A felicidade é uma cadela (final alternativo)
Por Ramon Bacelar
Em tempos que já vão longe em uma cidadezinha desconhecida, um mendigo seminu alimentava seu saco de estopa com farrapos de pão e latas de salsicha em um lixão comunitário. Em noites como aquela, quando o vento frio transformava ossos em esculturas de gelo e a escuridão conquistava território e fincava suas raízes nos últimos resquícios de claridade, a saudade e a solidão acabrunhava o pedinte de tal maneira que somente sua sombra (prima em primeiro grau da escuridão),companheira inseparável, era capaz de derreter seu gelo interior.
-O que te acabrunha companheiro? –Pergunta a dama em negro.
-O de sempre... Mas essa noite tá difícil. Se não fosse tua companhia...
-Entendo... tá muuuiiito difícil.
-Você também se sente solitária?
-Claro, afinal sou sua extensão e como sua faceta negra-obscura...sinto tudo com mais intensidade.
Com essa declaração o silêncio se fundiu a escuridão e intimidou toda e qualquer esperança de ruído e claridade.
O mendigo, estafado e sonolento, ajeitou o saco de estopa e foi dormir com sua companheira em seu banco predileto na praça principal. Chegando lá ouviu vozes e risadas espirituosas mas não identificou sua origem:
-Quer companhia?
Sentiu um puxão nas costas, mas ao se virar não viu nada.
Abriu os ouvidos e identificou a origem do som na fila de bancos, mas ao se aproximar só enxergou manchas negras nas cadeiras e encostos, e as vozes:
-Por que não vem?

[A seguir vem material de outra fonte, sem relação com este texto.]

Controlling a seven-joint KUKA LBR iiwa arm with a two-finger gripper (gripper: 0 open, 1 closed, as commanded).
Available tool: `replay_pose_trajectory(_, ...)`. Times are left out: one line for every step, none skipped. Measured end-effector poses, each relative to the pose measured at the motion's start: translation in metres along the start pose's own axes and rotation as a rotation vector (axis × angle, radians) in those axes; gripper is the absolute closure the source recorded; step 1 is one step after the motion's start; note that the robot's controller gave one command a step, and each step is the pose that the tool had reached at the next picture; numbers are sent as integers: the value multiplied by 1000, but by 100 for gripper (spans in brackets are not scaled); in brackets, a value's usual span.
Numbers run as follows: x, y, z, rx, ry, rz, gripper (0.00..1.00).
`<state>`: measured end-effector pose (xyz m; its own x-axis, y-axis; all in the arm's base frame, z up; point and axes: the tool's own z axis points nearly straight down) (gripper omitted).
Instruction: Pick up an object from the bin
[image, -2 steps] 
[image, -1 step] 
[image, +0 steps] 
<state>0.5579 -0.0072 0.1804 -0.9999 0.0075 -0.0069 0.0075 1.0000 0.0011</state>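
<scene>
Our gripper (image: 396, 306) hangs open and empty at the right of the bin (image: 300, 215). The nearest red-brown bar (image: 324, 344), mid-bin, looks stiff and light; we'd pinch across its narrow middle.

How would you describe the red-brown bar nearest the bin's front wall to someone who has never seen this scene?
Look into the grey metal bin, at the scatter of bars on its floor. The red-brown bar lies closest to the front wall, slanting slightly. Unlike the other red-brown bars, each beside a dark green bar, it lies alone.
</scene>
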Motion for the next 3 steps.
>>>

Estamos te esperando!
Sentiu novamente a força de um puxão nas costas como se a coluna fosse partir, olhou para baixo e com os olhos incrédulos viu sua sombra esticar e desprender do corpo com um estalo semelhante ao de um elástico arrebentando; esbugalhou as retinas no mesmo instante que a voz de sua amiga lhe penetrava nos ouvidos:
-Adeus amigo, foi bom ter te conhecido, vou viver com minhas irmãs, boa sorte!
Fez o nome do pai no mesmo instante que as outras sombras abandonaram os bancos para saudar a nova amiga e com um adeus em uníssono , desapareceram na escuridão.
O pobre pedinte, tremendo mais que vara verde e assustado até o espírito, pega o de estopa, mas antes de virar as costas ouve outro ruído e visualiza abaixo do seu banco predileto uma cachorra amamentando cinco filhotinhos; levanta as mãos ao céu e com lágrimas estampadas em seu rosto olha para cima e grita aos quatro ventos: a felicidade é uma cadela!